I must have been a very obvious tourist, much as I tried not to be. I couldn’t walk through Piccadilly Circus or Trafalgar Square without an enterprising photographer taking my picture and trying to sell it to me. And London taxis everywhere. Rather than figure out the city’s complex geography, I would just hop in a cab and ask to be taken to whatever theatre I had chosen for that night. My constant worry with this system was that one day the driver would simply take me across the road and wonder why I hadn’t walked. Oh, did I mention that I was, and still am, a constant worrier? Restaurants were a puzzle. One would walk into a restaurant and be told to sit anywhere, but all the tables were occupied, and, no, not by Banquo’s ghost, but by real live diners. It seemed the idea that one would have a table to oneself was a North American indulgence that a crowded city still recovering from a brutal war could not afford. Forget about a good cup of coffee or a hamburger. Get used to plain cooking and miniscule portions of meat. But I loved it all. I was at the centre of the world. Curiously, when I returned to London three years later to study at LAMDA, not one photographer tried to sell me my picture, not even on my first day. What were the signs, I wonder, that revealed my transition from tourist to student?

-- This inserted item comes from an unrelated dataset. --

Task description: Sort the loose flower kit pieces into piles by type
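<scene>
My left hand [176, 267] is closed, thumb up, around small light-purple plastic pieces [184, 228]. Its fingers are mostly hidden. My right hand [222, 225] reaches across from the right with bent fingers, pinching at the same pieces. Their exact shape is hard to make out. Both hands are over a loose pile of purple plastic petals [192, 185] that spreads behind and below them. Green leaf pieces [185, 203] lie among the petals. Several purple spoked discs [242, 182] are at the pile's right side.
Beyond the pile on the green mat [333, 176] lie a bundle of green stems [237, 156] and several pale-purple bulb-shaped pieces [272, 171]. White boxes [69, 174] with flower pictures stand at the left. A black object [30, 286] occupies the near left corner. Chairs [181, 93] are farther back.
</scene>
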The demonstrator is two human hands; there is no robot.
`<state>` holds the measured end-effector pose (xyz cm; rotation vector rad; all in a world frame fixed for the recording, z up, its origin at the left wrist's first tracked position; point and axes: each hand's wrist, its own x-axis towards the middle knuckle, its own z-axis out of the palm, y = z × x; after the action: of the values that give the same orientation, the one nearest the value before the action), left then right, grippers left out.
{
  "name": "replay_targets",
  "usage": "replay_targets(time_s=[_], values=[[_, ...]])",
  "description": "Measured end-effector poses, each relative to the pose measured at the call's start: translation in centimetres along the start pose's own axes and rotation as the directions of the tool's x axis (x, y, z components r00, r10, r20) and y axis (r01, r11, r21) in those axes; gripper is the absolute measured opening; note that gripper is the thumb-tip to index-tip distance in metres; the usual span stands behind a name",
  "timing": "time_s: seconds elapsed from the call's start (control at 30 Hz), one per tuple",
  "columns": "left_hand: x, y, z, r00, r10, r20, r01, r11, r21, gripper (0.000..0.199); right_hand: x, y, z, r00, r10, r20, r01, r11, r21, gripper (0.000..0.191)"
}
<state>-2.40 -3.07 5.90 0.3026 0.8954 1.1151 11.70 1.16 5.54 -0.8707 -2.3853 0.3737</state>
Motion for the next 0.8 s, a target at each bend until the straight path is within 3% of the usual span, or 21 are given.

The evenings I spent with Eric back at our digs after the theatre were an unexpected bonus on this trip. We had long discussions about theatre and life. He was really old at the time. Well, thirty-five seemed pretty old to both of us. He asked me about my love life, though he didn’t share information about his, which, I gathered from my mother who had been his confidante, was quite, well, complicated. When I told him about Cathy and Sherry, he asked me who I preferred. I told him Sherry, but of course I married Cathy. For a smart guy I’m not always the brightest light in my own universe.

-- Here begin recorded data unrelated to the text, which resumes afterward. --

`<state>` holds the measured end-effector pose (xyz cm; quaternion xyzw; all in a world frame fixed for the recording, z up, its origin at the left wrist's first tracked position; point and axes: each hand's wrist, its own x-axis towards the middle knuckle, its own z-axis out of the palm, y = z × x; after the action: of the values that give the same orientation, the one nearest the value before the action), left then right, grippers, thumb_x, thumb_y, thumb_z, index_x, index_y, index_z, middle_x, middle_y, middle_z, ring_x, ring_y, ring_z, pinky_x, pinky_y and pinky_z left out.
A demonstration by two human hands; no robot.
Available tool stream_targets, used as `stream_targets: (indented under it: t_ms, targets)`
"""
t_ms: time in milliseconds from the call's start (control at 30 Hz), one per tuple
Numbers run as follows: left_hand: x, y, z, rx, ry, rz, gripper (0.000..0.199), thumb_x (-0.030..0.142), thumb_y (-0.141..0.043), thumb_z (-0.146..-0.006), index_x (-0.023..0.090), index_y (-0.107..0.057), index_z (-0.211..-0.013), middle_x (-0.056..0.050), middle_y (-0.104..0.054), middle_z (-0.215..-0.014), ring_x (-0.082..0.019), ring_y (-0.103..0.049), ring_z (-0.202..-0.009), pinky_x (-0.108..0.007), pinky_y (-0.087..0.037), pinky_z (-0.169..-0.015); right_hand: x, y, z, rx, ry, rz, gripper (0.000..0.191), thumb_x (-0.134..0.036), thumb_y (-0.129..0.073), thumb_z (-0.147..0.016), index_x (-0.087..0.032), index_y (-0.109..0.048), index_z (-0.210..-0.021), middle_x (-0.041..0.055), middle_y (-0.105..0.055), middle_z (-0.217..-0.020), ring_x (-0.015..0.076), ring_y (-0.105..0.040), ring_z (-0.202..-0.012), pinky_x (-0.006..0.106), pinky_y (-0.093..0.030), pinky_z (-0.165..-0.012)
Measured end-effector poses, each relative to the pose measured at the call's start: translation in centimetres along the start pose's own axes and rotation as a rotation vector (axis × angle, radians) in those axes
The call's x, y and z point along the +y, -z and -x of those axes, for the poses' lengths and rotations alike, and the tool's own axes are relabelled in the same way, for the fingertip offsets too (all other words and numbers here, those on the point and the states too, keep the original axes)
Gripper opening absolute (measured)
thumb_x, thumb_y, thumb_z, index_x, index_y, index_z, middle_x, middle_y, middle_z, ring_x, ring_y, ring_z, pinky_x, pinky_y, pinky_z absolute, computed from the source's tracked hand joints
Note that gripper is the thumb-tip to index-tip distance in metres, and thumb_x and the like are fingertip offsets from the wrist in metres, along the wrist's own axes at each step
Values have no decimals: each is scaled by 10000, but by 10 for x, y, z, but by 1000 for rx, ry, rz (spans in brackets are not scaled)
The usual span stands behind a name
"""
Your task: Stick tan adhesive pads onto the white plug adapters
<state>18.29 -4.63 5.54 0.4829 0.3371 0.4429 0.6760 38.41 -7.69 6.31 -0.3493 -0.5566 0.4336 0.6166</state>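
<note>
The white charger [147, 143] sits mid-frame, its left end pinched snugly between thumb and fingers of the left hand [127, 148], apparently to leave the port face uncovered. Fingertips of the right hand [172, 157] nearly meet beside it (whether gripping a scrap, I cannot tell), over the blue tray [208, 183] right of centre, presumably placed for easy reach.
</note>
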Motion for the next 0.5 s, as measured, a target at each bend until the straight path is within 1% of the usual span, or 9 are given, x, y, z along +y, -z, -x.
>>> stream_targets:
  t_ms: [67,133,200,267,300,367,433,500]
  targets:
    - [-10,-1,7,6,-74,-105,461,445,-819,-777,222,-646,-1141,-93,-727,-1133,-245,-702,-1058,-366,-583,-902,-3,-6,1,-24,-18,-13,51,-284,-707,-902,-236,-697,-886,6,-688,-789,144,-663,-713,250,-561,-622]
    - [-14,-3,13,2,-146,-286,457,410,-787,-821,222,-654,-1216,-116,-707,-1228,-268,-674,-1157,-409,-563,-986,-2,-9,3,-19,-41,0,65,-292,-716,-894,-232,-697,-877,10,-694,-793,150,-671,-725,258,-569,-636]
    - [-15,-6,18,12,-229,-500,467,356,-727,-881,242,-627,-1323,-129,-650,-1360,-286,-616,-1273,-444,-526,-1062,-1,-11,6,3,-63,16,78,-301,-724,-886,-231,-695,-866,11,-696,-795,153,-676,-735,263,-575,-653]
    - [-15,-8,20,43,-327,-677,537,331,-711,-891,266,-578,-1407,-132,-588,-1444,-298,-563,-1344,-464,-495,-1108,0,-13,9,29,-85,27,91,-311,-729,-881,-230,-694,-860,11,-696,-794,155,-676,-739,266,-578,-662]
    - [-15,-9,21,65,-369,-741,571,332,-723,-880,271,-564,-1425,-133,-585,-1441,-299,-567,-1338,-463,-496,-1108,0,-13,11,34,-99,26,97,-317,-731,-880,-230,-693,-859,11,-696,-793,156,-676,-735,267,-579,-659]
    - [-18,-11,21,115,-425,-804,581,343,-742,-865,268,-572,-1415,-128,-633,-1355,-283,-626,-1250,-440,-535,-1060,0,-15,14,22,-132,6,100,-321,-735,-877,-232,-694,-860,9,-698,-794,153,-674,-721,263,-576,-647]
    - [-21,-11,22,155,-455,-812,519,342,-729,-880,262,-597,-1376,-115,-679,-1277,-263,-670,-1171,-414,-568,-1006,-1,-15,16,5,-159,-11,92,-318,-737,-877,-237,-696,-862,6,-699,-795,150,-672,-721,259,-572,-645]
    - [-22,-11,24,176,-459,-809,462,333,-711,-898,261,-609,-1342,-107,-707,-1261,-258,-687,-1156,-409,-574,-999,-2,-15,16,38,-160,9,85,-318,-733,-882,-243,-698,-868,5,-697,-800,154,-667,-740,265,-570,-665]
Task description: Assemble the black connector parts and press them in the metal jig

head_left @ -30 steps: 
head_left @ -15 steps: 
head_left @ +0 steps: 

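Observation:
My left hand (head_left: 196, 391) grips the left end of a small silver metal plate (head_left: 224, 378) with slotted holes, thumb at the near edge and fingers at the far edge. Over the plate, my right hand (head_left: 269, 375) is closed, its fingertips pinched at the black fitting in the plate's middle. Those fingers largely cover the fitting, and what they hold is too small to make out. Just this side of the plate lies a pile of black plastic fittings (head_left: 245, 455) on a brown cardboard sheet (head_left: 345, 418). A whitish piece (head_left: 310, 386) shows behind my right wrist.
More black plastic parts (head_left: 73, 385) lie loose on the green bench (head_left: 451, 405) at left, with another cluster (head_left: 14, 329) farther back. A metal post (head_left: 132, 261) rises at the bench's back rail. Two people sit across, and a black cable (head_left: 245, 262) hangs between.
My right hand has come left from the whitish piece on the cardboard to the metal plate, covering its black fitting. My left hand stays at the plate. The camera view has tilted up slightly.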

When it was time to return to Canada I dressed as usual in my sports jacket, tie, and flannels and prepared for the long flight back. How I was seen in Boston and London gave a good indication of the importance of my native Canada on the international scene. In Boston people said, “Oh, going home to England, are you?” In London they said, “Oh, going home to America, are you?” To Americans I seemed English and to the English I seemed American. Still, near invisibility was to have its advantages. When I returned to England to study and then to work no visa was necessary. I was a “British subject” and entitled to study, work, and even vote in the Motherland.